In the entries that follow, say how many lines contain the string "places". Give no other words.
(Records to use Opens)
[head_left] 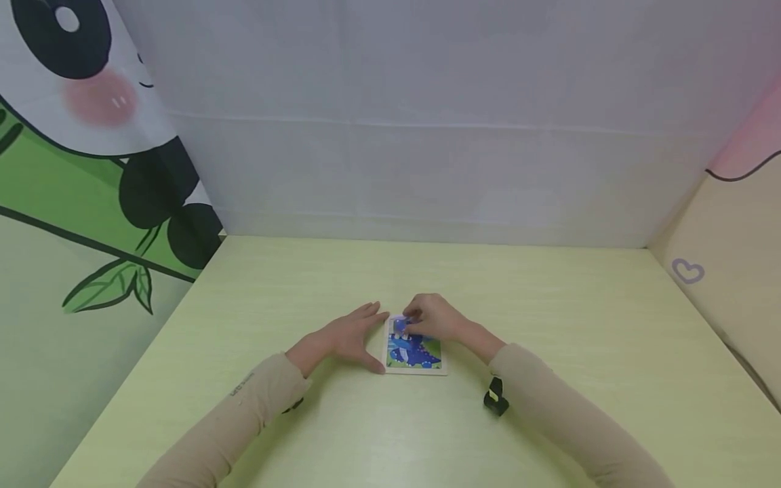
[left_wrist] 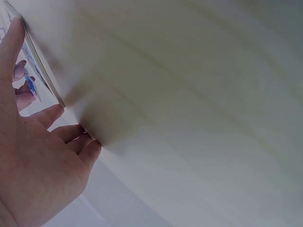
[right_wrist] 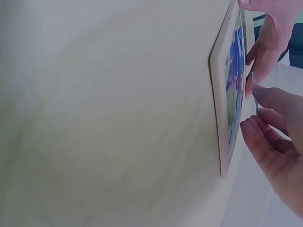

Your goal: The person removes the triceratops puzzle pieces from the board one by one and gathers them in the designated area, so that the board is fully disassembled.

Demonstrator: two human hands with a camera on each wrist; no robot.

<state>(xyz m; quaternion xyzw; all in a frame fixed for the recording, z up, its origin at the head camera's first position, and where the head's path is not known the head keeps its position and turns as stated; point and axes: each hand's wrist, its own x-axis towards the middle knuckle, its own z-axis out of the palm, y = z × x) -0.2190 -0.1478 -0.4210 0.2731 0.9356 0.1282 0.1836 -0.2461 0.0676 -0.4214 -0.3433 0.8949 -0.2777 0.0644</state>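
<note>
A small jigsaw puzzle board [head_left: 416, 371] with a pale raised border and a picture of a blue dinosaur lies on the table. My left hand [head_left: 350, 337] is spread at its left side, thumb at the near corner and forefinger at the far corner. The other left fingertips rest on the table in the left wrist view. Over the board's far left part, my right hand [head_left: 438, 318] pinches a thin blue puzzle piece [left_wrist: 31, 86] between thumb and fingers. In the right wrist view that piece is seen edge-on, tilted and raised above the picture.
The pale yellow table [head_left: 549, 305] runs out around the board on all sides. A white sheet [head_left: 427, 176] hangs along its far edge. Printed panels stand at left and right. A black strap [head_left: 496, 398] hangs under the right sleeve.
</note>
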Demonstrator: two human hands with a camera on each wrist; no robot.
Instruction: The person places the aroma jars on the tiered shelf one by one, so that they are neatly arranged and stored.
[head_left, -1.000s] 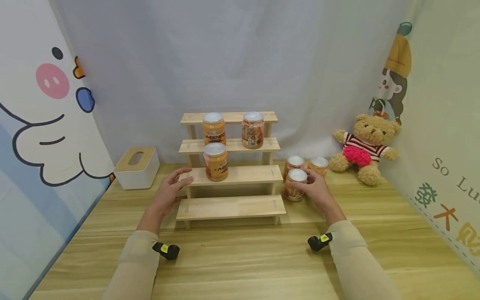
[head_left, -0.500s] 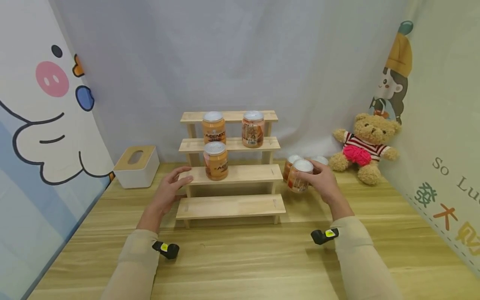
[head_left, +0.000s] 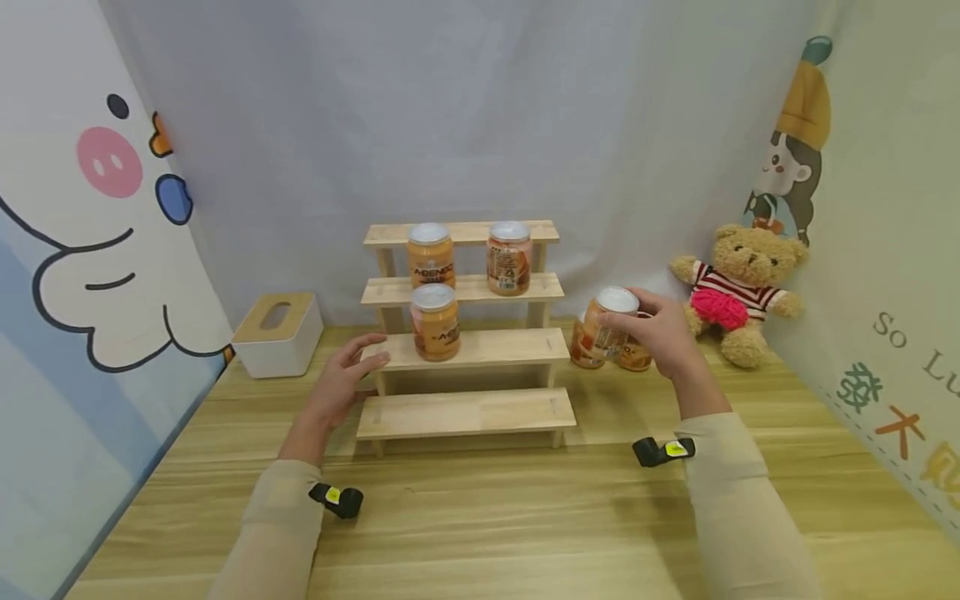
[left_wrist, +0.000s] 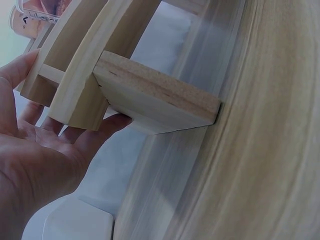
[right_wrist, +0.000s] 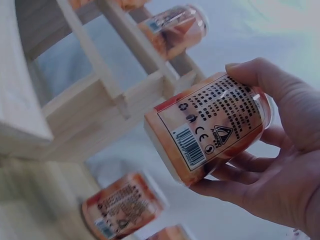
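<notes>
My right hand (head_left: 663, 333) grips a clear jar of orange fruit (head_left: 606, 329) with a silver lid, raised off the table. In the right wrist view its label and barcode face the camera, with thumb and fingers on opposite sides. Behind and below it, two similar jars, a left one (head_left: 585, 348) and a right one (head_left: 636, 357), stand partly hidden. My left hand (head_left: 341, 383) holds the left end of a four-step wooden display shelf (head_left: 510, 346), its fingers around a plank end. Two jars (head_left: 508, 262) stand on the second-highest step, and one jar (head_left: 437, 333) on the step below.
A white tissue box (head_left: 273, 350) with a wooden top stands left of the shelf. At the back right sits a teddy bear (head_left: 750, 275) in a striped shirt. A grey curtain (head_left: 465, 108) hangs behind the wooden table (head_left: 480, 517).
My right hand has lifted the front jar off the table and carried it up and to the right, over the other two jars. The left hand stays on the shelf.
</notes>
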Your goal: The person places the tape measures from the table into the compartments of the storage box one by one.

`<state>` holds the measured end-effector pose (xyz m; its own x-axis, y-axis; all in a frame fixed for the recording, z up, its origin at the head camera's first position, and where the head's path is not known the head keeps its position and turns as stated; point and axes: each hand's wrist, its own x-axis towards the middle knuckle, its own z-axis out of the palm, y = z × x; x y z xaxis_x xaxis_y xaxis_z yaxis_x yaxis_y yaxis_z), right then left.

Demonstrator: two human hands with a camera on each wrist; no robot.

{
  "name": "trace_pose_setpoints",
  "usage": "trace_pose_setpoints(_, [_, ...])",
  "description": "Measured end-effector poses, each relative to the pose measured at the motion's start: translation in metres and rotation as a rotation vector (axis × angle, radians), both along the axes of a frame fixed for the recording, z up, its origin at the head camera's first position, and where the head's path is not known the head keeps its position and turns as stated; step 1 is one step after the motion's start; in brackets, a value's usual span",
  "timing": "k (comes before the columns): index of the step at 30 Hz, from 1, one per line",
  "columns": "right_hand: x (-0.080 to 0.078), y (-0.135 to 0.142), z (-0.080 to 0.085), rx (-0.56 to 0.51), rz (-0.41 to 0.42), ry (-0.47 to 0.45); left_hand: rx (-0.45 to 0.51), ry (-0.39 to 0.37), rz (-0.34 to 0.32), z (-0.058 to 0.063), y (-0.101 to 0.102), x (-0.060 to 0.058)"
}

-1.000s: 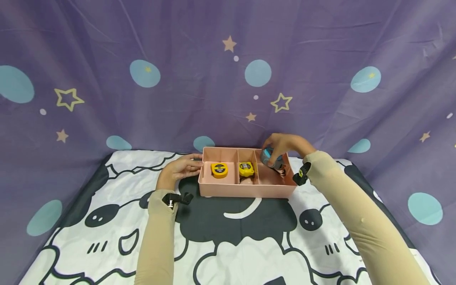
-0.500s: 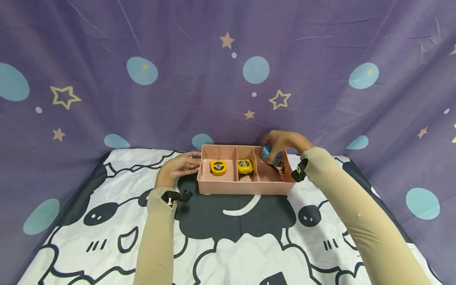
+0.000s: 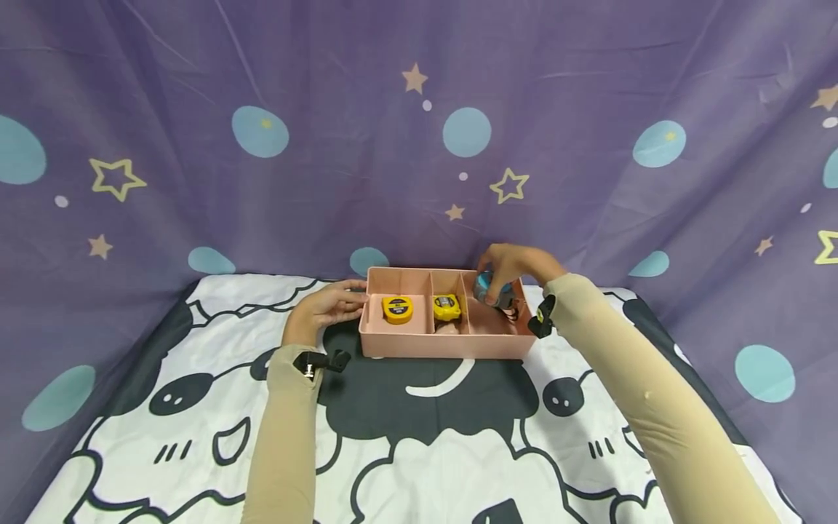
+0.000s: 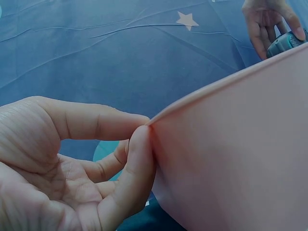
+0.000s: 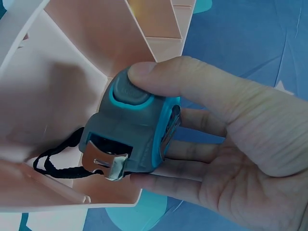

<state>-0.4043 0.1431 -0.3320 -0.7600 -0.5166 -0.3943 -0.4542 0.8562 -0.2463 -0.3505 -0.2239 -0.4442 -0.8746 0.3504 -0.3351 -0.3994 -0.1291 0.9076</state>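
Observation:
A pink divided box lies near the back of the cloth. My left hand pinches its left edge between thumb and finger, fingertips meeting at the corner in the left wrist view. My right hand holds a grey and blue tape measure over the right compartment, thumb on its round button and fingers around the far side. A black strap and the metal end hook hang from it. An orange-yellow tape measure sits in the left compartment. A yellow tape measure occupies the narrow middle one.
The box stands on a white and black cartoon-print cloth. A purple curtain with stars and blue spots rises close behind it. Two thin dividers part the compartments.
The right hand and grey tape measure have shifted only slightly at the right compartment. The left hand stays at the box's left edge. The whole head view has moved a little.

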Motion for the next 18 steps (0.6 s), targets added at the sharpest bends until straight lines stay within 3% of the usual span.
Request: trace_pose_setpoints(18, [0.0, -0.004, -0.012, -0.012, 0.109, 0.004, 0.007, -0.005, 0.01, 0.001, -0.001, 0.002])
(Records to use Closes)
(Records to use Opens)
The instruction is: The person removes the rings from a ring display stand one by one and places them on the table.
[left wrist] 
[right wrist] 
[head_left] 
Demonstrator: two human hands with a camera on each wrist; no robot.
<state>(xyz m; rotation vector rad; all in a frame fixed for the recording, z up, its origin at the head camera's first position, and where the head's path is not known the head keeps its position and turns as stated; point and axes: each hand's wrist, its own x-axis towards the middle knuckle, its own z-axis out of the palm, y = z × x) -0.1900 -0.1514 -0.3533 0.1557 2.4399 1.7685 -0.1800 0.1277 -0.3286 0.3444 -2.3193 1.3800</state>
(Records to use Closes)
Exercise solution.
3